Solved: Attempting to setup a cisco 3850 with NBAR in order to use NetFlow.

Mogwai · ‎05-01-2023

hello, I'm running into a bit of a wall here. In out environment, we are using 3850's & dual 4500X's. I'm attempting to trail the Netflow in order to get a deeper insight into our network environment. That being said, I'm having trouble getting the information straight to configure this, as I'm seeing in multiple conflicting posts on if 3850's support NBAR?

Do Cisco 3850's support NBAR currently? If so what version is needed? (Currently running 16.6.7)
If they do what would be the proper method to get this running? If not possible on a 3850, can tis be done on the 4500X?

Reza Sharifi · ‎05-01-2023

Hi,

It does not appear that the 3850 supports NBAR, even though it is configurable. See link:

https://thwack.solarwinds.com/product-forums/netflow-traffic-analyzer-nta/f/forum/26696/netflow-nbar2-nta-configuration-with-cisco-catalyst-3850

I recently opened a TAC case on this for our 3850s. They referred me to the Cisco Feature Navigator which shows that NBAR is not supported. The Cisco Feature Navigator archive shows only Feature ID 29027: Easy QOS: NBAR attributes based QOS, which is part of the AVC (Application Visibility and Control) feature.

Even though a few commands seem to be implemented, such as collect application name, Cisco TAC says the NBAR is not supported for wired interfaces on any version of IOS for 3850s. A chapter of the Denali Configuration guide implies that wired AVC is indeed possible.

https://community.cisco.com/t5/switching/nbar2-support-on-4500x-switches/td-p/3040387

View solution in original post

Reza Sharifi · ‎05-01-2023

Hi,

It does not appear that the 3850 supports NBAR, even though it is configurable. See link:

https://thwack.solarwinds.com/product-forums/netflow-traffic-analyzer-nta/f/forum/26696/netflow-nbar2-nta-configuration-with-cisco-catalyst-3850

I recently opened a TAC case on this for our 3850s.
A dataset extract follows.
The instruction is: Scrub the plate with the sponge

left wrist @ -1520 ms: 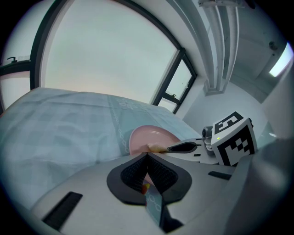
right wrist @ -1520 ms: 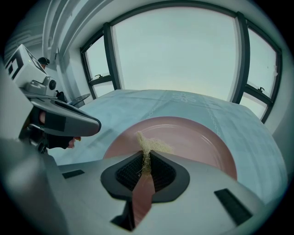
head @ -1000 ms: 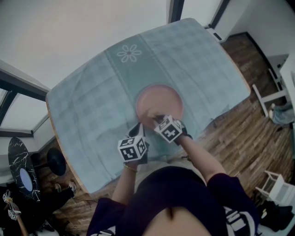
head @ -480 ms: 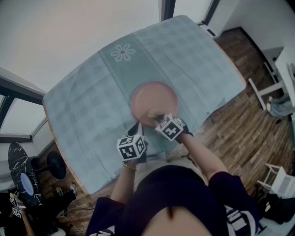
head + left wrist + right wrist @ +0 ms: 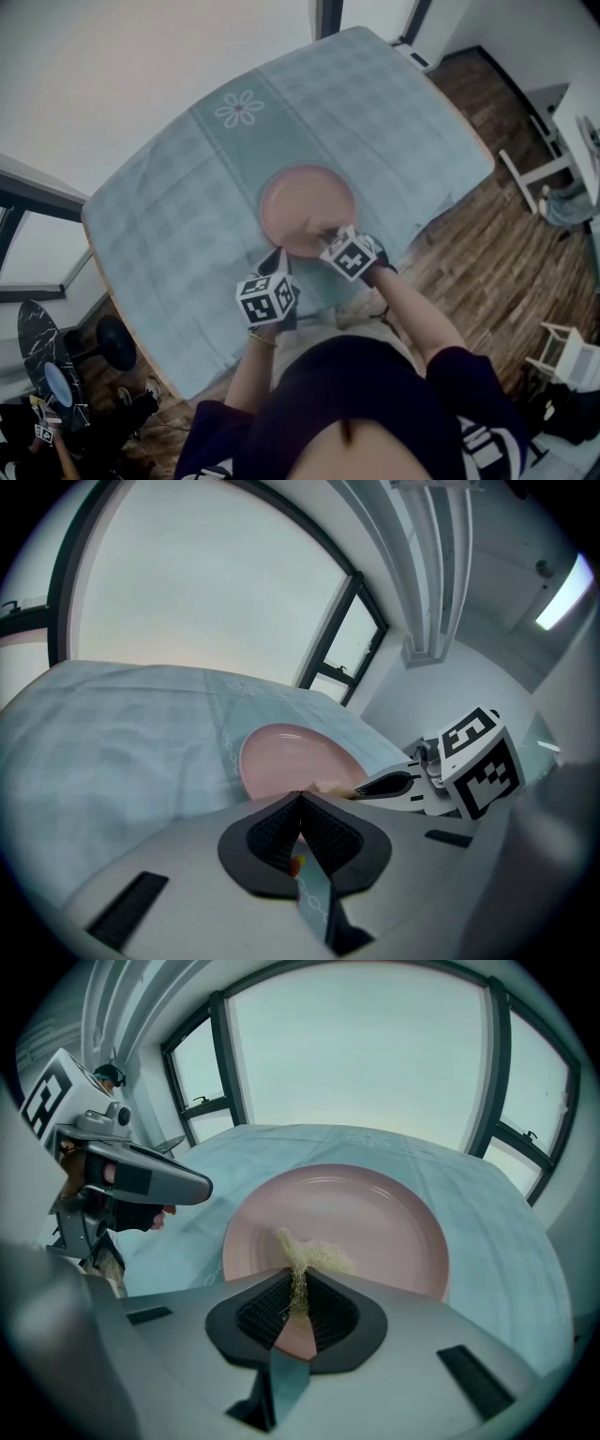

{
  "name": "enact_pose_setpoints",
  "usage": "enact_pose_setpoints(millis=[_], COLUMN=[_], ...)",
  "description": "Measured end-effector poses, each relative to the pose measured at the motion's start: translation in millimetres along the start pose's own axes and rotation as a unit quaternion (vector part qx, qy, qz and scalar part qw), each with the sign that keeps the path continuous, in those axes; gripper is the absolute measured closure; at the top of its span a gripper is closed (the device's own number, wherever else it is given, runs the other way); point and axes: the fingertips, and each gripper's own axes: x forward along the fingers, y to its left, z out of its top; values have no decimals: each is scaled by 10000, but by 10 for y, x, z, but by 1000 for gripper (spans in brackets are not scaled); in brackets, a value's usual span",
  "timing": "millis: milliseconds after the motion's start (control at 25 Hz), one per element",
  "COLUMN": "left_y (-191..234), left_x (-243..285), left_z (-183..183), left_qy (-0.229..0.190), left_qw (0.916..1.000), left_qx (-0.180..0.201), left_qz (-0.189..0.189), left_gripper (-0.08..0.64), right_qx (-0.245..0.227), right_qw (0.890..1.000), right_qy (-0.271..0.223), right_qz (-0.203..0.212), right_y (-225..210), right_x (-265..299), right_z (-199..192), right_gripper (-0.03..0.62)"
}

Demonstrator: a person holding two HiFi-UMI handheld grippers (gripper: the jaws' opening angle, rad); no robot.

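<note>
Plate [image 5: 305,202]: pink, round, flat on the table's near half, roughly centred left to right. Bare except at its near edge.

Sponge [image 5: 305,1255]: pale, stringy tuft, lying on the plate's near rim area. Its lower end runs down between the jaws of the right gripper [image 5: 298,1283], which are closed tight on it, with no gap beside the fibres. In the head view the right gripper [image 5: 328,239] reaches in from the near right, tips over the plate's near edge.

Left gripper [image 5: 298,799]: jaws pressed together at the tips, nothing clearly between them. Only checked cloth shows through the slit lower down, plus a small orange fleck I cannot identify. In the head view the left gripper [image 5: 279,255] sits just beside the plate's near-left rim; contact with the rim cannot be told.

Tablecloth [image 5: 187,187]: light blue-green check, covers the whole table, flower motif [image 5: 239,110] at the far side.

Wooden floor [image 5: 469,253] to the right. Large windows [image 5: 356,1054] beyond the table.
</note>
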Motion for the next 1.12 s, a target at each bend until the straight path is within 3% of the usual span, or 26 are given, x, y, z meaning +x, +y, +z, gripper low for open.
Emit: enact_pose_setpoints(millis=[680,1120], left_y=[17,95], left_x=[189,253], left_z=[101,149], left_qy=[90,89], left_qw=[10000,9999], left_qx=[5,-84], left_qz=[-37,-1], left_gripper=[551,551], right_qx=[194,126], right_qw=[9984,9983], right_qy=[138,148], right_qz=[-513,-554], right_y=[-605,-722], right_x=[35,217], right_z=[36,244], right_gripper=[551,551])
They referred me to the Cisco Feature Navigator which shows that NBAR is not supported. The Cisco Feature Navigator archive shows only Feature ID 29027: Easy QOS: NBAR attributes based QOS, which is part of the AVC (Application Visibility and Control) feature.

Even though a few commands seem to be implemented, such as collect application name, Cisco TAC says the NBAR is not supported for wired interfaces on any version of IOS for 3850s. A chapter of the Denali Configuration guide implies that wired AVC is indeed possible.

https://community.cisco.com/t5/switching/nbar2-support-on-4500x-switches/td-p/3040387

Mogwai · ‎05-01-2023

Awesome thanks for clearing that up for me! On that note do you know if NBAR is also configurable on the 4500X's off the top of your head?

Mogwai · ‎05-01-2023

Scratch that, it appears that Cisco requires the Supervisor engine 7 with the 4500X models for NBAR to work.

Joseph W. Doherty · ‎05-01-2023

BTW, as you asked about NetFlow and NBAR, and support for the latter on the 3850 and 4500-X, I'm wondering if what you really might have in mind, or if not in mind, what might work for you is Flexible NetFlow. Flexible NetFlow appears (i.e. mentioned as a feature) to have some support on both the 3850 and 4500-X.

Also BTW, "full" NBAR can do things like dig into HTTP packets for public host names or Citrix packet's subtypes, etc., i.e. something not easily accomplished in hardware, without, probably, much additional expensive hardware. The sup32-PISA, I recall (?), didn't have all the features of a router's NBAR and limited throughput (2Gbps) vs. what the sup32 (15 Mpps) could do normally. It's FPM (flexible packet matching) probably one of the forerunners of Flexible NetFlow.

Joseph W. Doherty · ‎05-01-2023

Unfortunately, I don't know, for sure, the answers to your questions. The only switch that I know supported NBAR (like/subset/limited) features was the sup32-PISA.

I wouldn't be to hopeful for 3850s or 4500Xs. Possibly Catalyst 9k might support deeper packet inspection, but if so, I'm unaware of such.

Notwithstanding the above, I don't recall NetFlow needing NBAR.